**What needs to be done**
Without the pictures, write the listing out again exactly as it appears.

**Given material**

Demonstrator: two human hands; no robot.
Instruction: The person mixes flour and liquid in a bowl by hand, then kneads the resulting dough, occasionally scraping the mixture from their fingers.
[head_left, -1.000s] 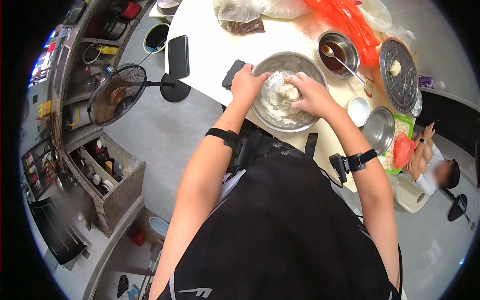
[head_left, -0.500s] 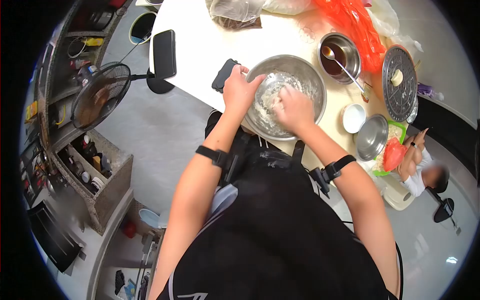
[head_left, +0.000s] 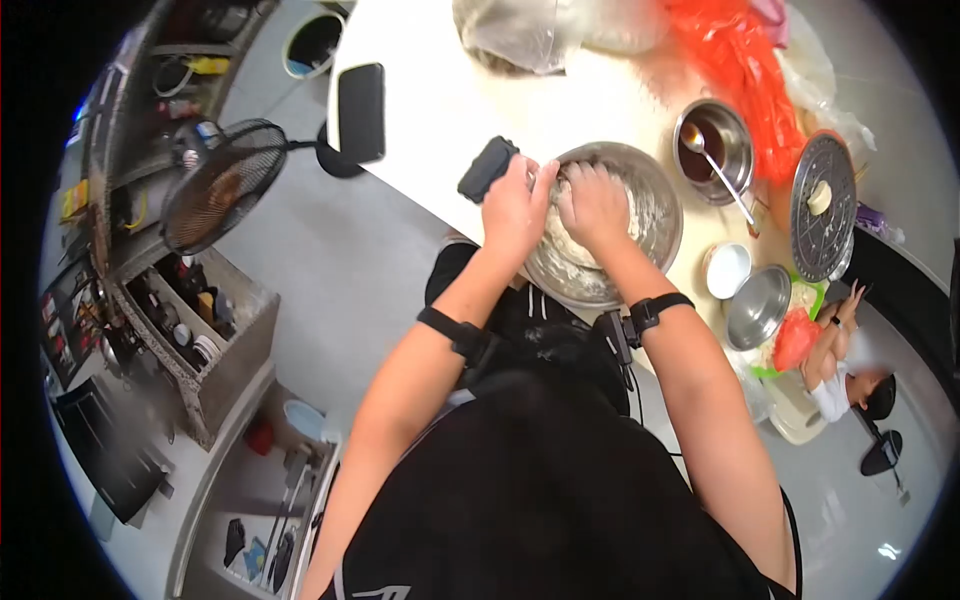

**Exercise solution**
Demonstrator: two human hands; no robot.
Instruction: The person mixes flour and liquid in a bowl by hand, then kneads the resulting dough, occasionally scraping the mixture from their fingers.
[head_left, -1.000s] 
[head_left, -0.500s] 
[head_left, +0.000s] 

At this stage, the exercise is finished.